• _WHAT YOU WILL DO_
Using the data beneath this instruction, retype only the lines from the one that contains "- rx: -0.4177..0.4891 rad" down to the one that contains "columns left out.", both included, exactly as they appear.

• _Records excerpted from a collection_
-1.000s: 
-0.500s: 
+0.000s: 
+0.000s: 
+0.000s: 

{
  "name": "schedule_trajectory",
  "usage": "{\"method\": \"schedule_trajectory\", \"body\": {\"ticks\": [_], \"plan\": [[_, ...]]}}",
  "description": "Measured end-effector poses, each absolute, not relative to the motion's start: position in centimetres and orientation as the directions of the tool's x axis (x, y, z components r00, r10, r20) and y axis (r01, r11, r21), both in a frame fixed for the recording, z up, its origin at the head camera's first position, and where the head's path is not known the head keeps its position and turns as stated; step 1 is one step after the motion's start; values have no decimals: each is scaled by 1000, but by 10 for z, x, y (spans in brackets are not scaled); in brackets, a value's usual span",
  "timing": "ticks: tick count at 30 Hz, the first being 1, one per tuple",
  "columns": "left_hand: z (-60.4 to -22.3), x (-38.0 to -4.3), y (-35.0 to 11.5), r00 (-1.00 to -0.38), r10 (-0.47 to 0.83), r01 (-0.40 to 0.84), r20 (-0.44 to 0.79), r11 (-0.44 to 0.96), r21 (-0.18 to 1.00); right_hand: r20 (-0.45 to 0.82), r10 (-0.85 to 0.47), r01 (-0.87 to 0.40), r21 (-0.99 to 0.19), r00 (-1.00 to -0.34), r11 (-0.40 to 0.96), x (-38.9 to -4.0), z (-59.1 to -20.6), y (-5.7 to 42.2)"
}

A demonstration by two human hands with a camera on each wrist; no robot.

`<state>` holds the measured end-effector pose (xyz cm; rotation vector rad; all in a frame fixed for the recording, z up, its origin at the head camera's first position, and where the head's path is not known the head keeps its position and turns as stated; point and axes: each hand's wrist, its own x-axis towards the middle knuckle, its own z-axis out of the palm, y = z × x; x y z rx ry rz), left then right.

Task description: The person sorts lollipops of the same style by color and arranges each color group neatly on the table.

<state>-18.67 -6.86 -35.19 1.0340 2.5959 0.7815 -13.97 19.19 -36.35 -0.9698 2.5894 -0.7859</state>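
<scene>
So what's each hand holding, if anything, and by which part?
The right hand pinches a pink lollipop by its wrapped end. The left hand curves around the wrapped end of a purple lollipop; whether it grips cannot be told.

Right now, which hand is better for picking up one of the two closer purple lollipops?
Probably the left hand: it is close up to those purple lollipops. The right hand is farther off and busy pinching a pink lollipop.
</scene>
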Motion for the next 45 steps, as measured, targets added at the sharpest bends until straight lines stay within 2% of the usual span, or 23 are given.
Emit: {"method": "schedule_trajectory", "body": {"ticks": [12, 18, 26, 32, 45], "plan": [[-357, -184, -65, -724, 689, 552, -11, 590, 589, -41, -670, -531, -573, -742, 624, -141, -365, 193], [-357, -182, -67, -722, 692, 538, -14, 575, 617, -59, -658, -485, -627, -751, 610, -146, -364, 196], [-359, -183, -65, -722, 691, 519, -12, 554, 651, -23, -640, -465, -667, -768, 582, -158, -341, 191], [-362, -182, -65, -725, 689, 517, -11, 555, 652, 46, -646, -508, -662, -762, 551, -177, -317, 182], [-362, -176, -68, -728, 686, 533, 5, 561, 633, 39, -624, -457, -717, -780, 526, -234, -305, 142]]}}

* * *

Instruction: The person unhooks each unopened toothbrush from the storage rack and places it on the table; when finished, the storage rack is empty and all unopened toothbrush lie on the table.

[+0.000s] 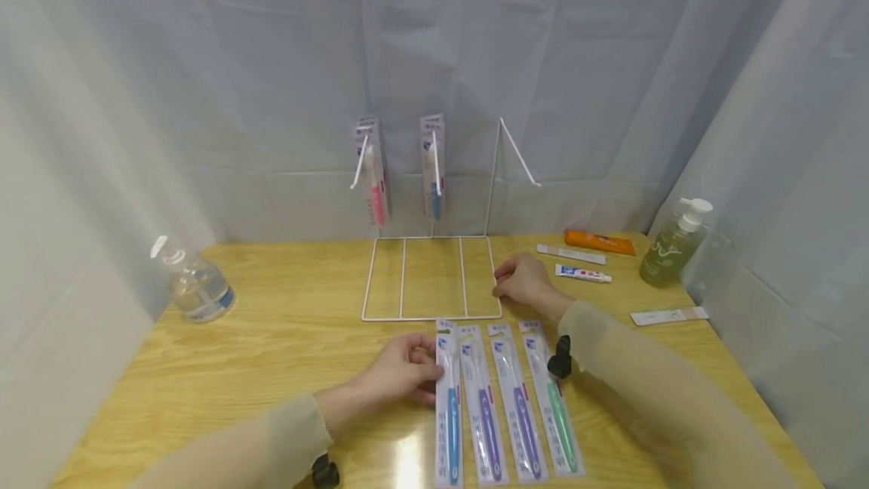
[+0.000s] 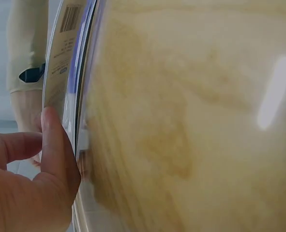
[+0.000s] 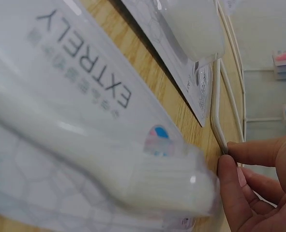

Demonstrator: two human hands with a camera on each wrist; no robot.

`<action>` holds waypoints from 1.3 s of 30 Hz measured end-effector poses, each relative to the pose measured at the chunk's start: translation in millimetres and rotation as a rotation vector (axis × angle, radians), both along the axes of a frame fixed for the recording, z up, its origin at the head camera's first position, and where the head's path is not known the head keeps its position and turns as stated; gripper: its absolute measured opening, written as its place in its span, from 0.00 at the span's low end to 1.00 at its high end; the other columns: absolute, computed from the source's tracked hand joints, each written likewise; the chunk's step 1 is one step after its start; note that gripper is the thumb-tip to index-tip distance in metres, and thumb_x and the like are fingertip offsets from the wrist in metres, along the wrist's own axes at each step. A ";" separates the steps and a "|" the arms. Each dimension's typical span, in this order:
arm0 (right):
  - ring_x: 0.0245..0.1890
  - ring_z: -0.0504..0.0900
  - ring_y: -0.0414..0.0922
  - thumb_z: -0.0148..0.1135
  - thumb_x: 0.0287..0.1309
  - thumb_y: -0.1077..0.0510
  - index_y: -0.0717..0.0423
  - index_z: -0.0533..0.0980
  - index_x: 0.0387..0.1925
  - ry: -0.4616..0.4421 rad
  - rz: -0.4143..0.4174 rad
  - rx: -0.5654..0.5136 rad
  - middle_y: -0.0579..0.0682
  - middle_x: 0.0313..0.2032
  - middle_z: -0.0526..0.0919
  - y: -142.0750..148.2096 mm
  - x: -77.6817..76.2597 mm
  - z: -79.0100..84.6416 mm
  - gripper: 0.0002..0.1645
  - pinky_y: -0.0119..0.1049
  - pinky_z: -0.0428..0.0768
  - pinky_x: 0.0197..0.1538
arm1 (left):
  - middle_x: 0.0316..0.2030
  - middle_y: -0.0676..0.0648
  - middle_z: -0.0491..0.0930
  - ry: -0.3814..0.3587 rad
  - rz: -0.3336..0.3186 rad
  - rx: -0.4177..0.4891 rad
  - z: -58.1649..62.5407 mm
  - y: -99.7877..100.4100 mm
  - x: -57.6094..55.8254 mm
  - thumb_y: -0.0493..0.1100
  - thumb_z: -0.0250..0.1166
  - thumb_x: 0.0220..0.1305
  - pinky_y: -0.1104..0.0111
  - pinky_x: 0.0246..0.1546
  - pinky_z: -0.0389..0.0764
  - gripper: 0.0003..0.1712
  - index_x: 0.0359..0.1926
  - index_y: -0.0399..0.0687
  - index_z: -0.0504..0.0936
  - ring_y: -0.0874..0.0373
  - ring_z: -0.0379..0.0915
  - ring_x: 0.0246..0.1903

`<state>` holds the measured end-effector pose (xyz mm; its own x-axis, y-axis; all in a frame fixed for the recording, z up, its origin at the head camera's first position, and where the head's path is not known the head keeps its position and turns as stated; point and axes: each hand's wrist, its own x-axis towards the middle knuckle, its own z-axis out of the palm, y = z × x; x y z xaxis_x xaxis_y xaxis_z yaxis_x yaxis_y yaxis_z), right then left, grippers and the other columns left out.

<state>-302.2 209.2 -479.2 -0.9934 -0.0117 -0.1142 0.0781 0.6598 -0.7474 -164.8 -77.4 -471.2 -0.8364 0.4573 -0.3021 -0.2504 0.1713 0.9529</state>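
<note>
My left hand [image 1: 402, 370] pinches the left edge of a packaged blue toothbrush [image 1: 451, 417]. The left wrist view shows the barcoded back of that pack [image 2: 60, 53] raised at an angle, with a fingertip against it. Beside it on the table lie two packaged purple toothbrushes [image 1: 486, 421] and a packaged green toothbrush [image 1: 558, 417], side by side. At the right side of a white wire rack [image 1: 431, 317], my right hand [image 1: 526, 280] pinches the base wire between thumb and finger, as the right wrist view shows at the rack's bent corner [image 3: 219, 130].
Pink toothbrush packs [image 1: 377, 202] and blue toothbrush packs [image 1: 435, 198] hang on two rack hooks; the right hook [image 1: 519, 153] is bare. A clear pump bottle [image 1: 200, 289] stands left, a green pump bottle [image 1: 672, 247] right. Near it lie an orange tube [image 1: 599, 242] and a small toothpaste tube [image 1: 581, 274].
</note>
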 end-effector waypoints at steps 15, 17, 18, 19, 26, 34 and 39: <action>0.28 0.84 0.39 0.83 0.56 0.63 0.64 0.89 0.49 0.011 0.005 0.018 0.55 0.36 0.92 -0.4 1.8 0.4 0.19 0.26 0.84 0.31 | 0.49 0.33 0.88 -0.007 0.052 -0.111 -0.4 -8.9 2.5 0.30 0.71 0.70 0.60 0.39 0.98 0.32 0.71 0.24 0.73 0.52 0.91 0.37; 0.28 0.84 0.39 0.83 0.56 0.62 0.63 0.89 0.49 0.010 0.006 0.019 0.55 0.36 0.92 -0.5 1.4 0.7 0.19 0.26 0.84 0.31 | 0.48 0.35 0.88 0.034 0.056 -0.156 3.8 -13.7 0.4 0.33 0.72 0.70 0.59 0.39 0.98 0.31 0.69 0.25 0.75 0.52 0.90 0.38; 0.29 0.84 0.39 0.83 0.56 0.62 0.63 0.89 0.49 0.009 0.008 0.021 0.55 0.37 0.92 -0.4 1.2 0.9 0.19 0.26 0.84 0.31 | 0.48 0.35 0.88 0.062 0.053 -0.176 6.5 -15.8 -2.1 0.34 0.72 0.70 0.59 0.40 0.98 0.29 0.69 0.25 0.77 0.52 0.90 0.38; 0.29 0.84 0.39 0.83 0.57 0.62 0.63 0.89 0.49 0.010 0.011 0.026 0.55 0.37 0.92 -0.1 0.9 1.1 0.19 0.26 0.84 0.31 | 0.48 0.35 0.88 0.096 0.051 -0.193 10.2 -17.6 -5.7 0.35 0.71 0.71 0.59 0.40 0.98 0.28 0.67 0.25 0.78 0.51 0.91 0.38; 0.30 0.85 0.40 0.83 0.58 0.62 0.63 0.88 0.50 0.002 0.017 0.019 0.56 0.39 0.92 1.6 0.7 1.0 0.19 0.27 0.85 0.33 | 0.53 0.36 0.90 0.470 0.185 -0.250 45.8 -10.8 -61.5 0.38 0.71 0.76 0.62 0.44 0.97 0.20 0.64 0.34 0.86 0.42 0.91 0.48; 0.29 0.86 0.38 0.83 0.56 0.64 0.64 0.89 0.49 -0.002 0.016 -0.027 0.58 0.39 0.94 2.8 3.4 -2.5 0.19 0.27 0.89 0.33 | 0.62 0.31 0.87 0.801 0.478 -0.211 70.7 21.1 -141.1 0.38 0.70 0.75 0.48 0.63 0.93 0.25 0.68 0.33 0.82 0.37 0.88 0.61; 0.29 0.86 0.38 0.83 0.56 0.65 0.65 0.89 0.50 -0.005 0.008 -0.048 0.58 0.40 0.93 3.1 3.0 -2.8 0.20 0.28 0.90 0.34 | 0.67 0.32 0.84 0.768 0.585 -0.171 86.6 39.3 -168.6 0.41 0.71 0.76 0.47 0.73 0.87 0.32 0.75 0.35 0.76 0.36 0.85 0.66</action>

• _PROBLEM SOLUTION_
  - rx: -0.4177..0.4891 rad
  - z: -58.1649..62.5407 mm
  - y: -99.7877..100.4100 mm
  - x: -57.6094..55.8254 mm
  - thumb_y: -0.0493..0.1100
  - thumb_z: -0.0250..0.1166
  - thumb_x: 0.0220..0.1305
  - pinky_y: -0.1104..0.0111
  - pinky_x: 0.0246..0.1546
  - pinky_z: -0.0389..0.0764
  - gripper: 0.0003..0.1712
  - index_x: 0.0359..0.1926
  - index_y: -0.0399..0.0687
  - index_z: -0.0504..0.0936
  - ring_y: -0.0874..0.0373
  - ring_z: -0.0379..0.0915
  - ring_x: 0.0246..0.1903

`<state>` holds the measured end-effector pose (xyz mm; its own x-axis, y-axis; all in a frame fixed for the recording, z up, its origin at the head camera's first position, and where the head's path is not known the head keeps its position and turns as stated; point and axes: each hand's wrist, its own x-axis towards the middle knuckle, its own z-axis out of the palm, y = z × x; x y z xaxis_x xaxis_y xaxis_z yaxis_x yaxis_y yaxis_z), right then left, grippers and the other columns left out.

The exercise is fully answered.